Binding of iralukast to serum proteins and erythrocytes: measurements using ultrafiltration and an erythrocyte partitioning method.

The binding of iralukast to plasma (or serum) proteins and to erythrocytes was studied in vitro, at +37 degrees C, using the erythrocyte partitioning method (EPM) and/or ultrafiltration (UF) with 14C-labelled iralukast. Iralukast was highly bound in human and animal serum (>99%).

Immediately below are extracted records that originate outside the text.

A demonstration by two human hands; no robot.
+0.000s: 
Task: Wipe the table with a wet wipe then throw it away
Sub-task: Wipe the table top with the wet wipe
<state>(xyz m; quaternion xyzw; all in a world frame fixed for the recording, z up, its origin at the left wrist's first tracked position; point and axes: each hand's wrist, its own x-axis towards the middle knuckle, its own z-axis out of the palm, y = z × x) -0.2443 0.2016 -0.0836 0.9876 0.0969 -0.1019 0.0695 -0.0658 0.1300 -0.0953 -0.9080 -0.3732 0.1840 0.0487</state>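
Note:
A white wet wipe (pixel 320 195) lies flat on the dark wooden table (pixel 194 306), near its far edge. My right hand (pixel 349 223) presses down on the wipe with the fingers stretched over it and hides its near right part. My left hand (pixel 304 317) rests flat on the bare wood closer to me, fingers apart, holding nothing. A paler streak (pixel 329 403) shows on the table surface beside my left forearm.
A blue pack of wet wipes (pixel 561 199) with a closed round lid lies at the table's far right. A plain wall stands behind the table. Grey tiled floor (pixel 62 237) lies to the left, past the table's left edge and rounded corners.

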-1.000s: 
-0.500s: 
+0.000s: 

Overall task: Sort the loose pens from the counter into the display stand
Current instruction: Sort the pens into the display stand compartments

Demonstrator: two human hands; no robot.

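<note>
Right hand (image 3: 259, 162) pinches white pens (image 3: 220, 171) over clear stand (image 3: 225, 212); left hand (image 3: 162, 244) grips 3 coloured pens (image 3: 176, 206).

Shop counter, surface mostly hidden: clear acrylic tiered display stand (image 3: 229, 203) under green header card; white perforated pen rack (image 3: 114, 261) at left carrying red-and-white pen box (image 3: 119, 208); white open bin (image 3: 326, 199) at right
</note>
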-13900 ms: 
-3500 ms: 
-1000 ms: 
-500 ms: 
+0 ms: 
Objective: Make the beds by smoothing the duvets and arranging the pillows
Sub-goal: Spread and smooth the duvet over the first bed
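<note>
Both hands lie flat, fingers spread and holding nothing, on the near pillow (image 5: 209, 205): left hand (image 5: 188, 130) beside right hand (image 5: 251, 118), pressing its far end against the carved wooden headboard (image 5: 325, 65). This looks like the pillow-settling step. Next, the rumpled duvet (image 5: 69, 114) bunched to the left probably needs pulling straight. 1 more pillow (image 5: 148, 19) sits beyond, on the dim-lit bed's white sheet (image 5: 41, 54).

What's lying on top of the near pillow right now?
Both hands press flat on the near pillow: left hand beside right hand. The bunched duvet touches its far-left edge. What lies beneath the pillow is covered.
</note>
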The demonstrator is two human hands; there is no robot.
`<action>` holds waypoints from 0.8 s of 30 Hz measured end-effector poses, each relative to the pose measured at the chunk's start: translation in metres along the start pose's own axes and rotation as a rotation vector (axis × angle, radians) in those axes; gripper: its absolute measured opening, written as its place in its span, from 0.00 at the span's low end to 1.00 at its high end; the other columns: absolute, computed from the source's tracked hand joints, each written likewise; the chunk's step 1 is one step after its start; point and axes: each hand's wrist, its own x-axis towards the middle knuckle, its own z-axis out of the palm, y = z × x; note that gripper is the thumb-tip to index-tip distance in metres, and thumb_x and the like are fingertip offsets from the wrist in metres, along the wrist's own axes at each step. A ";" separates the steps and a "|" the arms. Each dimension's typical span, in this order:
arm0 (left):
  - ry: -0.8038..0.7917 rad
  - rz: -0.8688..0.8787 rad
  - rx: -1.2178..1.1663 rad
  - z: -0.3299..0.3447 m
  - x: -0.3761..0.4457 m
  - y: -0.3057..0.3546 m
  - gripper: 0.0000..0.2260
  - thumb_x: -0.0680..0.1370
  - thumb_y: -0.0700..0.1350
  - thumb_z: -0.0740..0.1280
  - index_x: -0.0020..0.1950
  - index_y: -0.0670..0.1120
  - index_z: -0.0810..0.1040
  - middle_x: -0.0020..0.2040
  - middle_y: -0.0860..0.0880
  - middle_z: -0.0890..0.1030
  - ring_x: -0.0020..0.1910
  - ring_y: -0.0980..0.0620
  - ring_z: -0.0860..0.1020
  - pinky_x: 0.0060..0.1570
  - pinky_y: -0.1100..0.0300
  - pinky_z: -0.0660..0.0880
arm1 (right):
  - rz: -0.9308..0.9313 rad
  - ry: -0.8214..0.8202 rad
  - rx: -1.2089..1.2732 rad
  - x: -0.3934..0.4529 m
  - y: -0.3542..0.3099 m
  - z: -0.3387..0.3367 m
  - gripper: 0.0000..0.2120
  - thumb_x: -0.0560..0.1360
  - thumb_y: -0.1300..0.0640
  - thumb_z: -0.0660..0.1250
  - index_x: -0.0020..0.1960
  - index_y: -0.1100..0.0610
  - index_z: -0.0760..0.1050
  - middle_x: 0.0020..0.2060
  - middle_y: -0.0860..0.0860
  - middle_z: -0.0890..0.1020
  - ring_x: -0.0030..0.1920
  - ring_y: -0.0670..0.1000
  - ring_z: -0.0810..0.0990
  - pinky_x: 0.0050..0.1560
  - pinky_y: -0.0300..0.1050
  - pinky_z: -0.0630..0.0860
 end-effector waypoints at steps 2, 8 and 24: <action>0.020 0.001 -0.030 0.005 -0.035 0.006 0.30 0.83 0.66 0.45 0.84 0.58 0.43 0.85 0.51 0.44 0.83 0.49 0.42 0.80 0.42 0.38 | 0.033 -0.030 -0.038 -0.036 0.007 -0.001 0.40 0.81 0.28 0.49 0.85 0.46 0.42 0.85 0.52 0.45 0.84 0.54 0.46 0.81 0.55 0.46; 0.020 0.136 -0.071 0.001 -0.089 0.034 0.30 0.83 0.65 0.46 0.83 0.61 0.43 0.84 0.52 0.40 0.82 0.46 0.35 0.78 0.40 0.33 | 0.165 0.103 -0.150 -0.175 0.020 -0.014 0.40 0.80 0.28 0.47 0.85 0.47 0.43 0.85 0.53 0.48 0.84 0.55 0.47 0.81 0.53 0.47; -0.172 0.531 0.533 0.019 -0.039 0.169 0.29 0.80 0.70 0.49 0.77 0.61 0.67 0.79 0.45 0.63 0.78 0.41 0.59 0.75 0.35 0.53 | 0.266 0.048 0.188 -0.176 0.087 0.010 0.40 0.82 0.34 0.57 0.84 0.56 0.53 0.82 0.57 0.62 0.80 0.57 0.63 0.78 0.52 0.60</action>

Similar bound fraction values were obtained with the two methods: in whole human plasma (or serum) 99.8% (EPM) and 99.9% (UF), in albumin solution 99.8% (EPM and UF), in high density lipoprotein solution 97.3% (EPM) and 98.3% (UF), and in low density lipoprotein solution 97.2% (EPM) and 98.8% (UF). Moreover, the erythrocyte partitioning method allowed the evaluation of other binding parameters. The binding capacity (l/micromol) of proteins equalled 35 for low density lipoproteins, 3.6 for high density lipoproteins, 1.0 for albumin, 0.78 for alpha-1-acid glycoprotein, and 0.03 for gamma globulins. In whole blood, iralukast was distributed between plasma and erythrocytes in the proportion (%) 90/10. At physiological protein concentrations, iralukast was primarily bound to albumin (79%).